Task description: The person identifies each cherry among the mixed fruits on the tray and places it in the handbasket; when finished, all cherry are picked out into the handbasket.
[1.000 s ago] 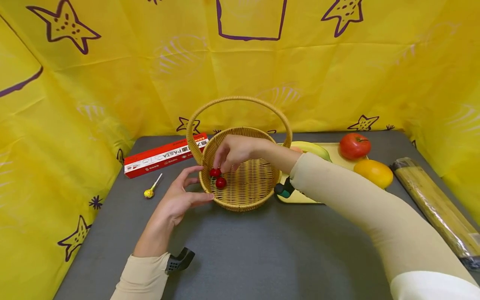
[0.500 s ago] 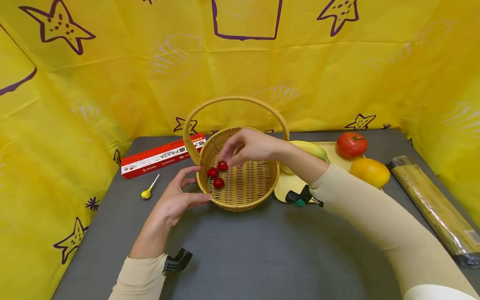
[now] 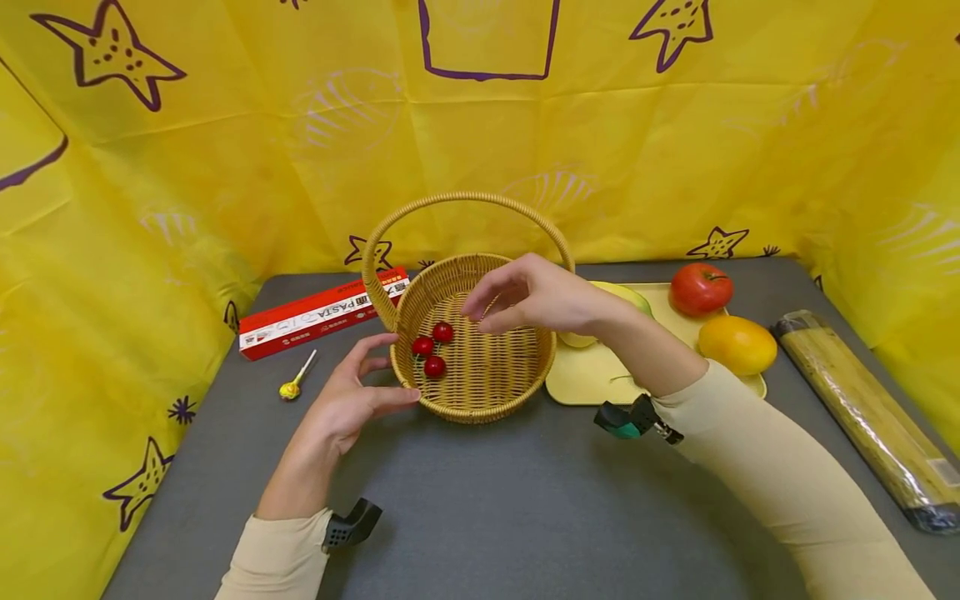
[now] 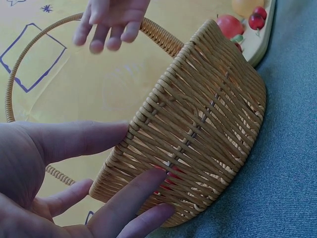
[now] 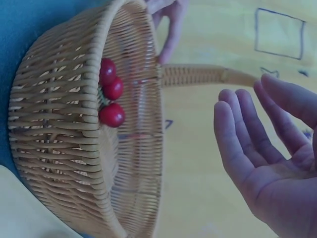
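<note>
A woven wicker basket (image 3: pixel 480 408) with a tall handle (image 3: pixel 471 197) stands in the middle of the table. Three red cherries (image 3: pixel 434 367) lie inside it on the left. My left hand (image 3: pixel 348 400) touches the basket's left side, thumb and fingers spread along the rim and outer wall; the left wrist view shows the extended fingers (image 4: pixel 133 198) against the weave. Over the basket's right part, my right hand (image 3: pixel 543 296) hovers with loosely bent fingers and holds nothing. In the right wrist view its palm (image 5: pixel 277 193) faces up, apart from the basket.
Right of the basket, a pale yellow tray (image 3: pixel 577 387) bears a banana (image 3: pixel 636 298), a tomato (image 3: pixel 701 289) and a mango (image 3: pixel 737 346); more cherries (image 4: pixel 256 21) show there. A wrapped bamboo mat (image 3: pixel 862 417) lies far right. A pasta box (image 3: pixel 322 317) and lollipop (image 3: pixel 297 379) lie left.
My right hand has let go of a cherry beside the other two in the basket, then drawn back to the right and up. The left hand stays at the basket's side.
</note>
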The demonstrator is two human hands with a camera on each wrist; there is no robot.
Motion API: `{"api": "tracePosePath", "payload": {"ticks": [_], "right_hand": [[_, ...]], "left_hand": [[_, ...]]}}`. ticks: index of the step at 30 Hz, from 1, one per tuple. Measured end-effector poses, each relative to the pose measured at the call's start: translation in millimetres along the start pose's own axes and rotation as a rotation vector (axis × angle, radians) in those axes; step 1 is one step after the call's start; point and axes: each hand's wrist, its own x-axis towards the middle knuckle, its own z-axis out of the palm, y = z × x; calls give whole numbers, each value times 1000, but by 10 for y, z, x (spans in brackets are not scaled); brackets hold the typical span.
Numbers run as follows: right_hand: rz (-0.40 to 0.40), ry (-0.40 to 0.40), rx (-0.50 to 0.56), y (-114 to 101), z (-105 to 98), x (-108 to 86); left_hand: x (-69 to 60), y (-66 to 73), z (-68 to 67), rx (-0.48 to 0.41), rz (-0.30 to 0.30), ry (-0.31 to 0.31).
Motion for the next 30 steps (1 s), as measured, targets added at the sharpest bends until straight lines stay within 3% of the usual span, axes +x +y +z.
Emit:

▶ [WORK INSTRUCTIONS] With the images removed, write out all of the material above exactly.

▶ [ANSWER BELOW]
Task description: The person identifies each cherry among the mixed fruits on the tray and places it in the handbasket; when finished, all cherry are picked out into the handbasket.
[1.000 s ago] 
[0.500 s ago] 
[now] 
[now] 
[now] 
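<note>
A woven wicker basket (image 3: pixel 480 408) with a tall handle (image 3: pixel 471 197) stands in the middle of the table. Three red cherries (image 3: pixel 434 367) lie inside it on the left. My left hand (image 3: pixel 348 400) touches the basket's left side, thumb and fingers spread along the rim and outer wall; the left wrist view shows the extended fingers (image 4: pixel 133 198) against the weave. Over the basket's right part, my right hand (image 3: pixel 543 296) hovers with loosely bent fingers and holds nothing. In the right wrist view its palm (image 5: pixel 277 193) faces up, apart from the basket.
Right of the basket, a pale yellow tray (image 3: pixel 577 387) bears a banana (image 3: pixel 636 298), a tomato (image 3: pixel 701 289) and a mango (image 3: pixel 737 346); more cherries (image 4: pixel 256 21) show there. A wrapped bamboo mat (image 3: pixel 862 417) lies far right. A pasta box (image 3: pixel 322 317) and lollipop (image 3: pixel 297 379) lie left.
My right hand has let go of a cherry beside the other two in the basket, then drawn back to the right and up. The left hand stays at the basket's side.
</note>
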The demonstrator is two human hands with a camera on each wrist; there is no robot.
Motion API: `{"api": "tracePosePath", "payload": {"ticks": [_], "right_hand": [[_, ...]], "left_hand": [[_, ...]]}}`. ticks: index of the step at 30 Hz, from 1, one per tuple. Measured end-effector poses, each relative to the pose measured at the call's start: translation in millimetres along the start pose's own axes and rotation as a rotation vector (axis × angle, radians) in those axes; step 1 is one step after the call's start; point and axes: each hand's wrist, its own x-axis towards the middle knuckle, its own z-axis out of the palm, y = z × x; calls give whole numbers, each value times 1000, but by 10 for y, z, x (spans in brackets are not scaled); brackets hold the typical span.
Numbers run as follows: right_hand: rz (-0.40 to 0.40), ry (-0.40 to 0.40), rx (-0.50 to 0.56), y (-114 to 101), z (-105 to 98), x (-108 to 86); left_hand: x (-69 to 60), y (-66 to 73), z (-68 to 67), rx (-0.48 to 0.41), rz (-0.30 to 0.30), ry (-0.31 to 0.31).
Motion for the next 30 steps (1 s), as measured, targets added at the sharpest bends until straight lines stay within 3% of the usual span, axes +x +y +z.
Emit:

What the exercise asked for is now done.